• _DATA PROVIDED_
########################################
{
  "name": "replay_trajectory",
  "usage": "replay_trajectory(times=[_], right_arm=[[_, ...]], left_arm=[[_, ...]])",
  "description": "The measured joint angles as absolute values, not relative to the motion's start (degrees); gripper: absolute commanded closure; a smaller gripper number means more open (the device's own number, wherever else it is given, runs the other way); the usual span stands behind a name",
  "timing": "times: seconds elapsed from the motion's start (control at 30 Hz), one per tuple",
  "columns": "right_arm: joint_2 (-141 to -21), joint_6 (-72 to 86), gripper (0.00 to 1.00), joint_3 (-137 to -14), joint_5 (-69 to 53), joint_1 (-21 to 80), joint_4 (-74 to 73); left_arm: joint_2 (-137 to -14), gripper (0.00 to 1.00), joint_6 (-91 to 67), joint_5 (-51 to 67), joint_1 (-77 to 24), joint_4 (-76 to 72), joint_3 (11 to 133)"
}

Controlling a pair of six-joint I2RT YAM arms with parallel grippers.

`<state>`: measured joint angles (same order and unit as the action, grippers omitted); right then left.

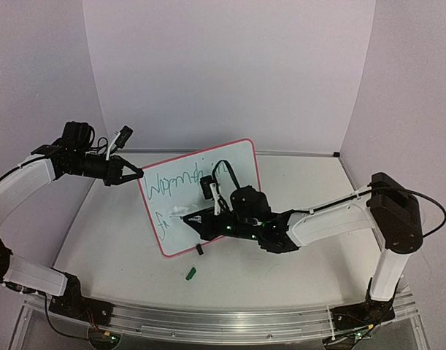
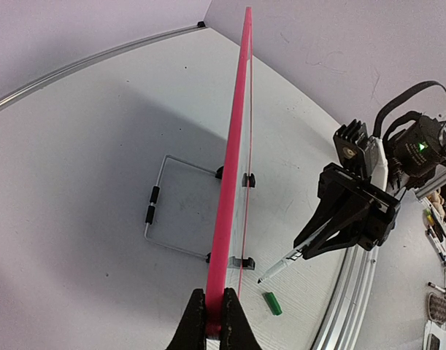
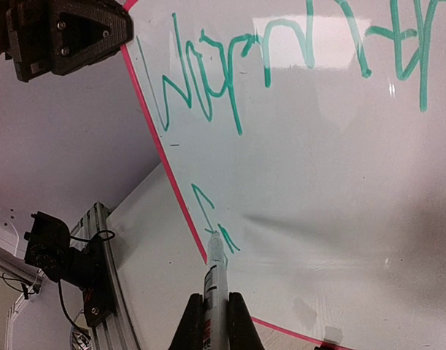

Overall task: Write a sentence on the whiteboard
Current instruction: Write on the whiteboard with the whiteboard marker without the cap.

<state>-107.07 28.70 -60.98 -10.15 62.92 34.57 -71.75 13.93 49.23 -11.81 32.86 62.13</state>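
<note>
Pink-framed glossy white whiteboard [image 1: 171,205] upright on table [image 1: 303,182], left gripper [image 1: 135,175] clamped on its edge, right gripper [image 3: 215,313] gripping pale marker [image 3: 214,266], tip on green handwritten sentence [image 1: 175,182], wire stand [image 2: 151,195] only in left wrist view, later words arm-hidden.

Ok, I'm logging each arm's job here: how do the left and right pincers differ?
The left pincer is shut on the whiteboard at its pink frame; the right pincer is shut on a marker. The left pincer sits at the board's upper left corner; the right pincer is in front of its lower left, marker tip on the second line of the sentence. Both are shut, each holding something.
</note>
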Motion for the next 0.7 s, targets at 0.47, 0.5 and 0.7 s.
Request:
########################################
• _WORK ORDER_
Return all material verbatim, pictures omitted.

• _WRITTEN RESPONSE_
{
  "name": "replay_trajectory",
  "usage": "replay_trajectory(times=[_], right_arm=[[_, ...]], left_arm=[[_, ...]])",
  "description": "The measured joint angles as absolute values, not relative to the motion's start (degrees); gripper: absolute commanded closure; a smaller gripper number means more open (the device's own number, wherever else it is given, runs the other way); the usual span stands behind a name",
  "timing": "times: seconds elapsed from the motion's start (control at 30 Hz), one per tuple",
  "columns": "right_arm: joint_2 (-141 to -21), joint_6 (-72 to 86), gripper (0.00 to 1.00), joint_3 (-137 to -14), joint_5 (-69 to 53), joint_1 (-21 to 80), joint_4 (-74 to 73); left_arm: joint_2 (-137 to -14), gripper (0.00 to 1.00), joint_6 (-91 to 67), joint_5 (-51 to 67), joint_1 (-77 to 24), joint_4 (-76 to 72), joint_3 (11 to 133)"
}

Controlling a pair of six-joint I2RT YAM arms with parallel grippers.

`<state>`: measured joint angles (same order and unit as the action, grippers omitted); right then left.


Overall task: Write a sentence on the whiteboard
Current instruction: Write on the whiteboard with the whiteboard marker without the cap.

<state>-107.07 28.70 -60.98 -10.15 62.92 34.57 -71.75 13.93 49.23 -11.81 32.86 62.13</state>
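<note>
Pink-framed glossy white whiteboard [image 1: 171,205] upright on table [image 1: 303,182], left gripper [image 1: 135,175] clamped on its edge, right gripper [image 3: 215,313] gripping pale marker [image 3: 214,266], tip on green handwritten sentence [image 1: 175,182], wire stand [image 2: 151,195] only in left wrist view, later words arm-hidden.

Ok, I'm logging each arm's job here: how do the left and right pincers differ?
The left pincer is shut on the whiteboard at its pink frame; the right pincer is shut on a marker. The left pincer sits at the board's upper left corner; the right pincer is in front of its lower left, marker tip on the second line of the sentence. Both are shut, each holding something.
</note>
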Motion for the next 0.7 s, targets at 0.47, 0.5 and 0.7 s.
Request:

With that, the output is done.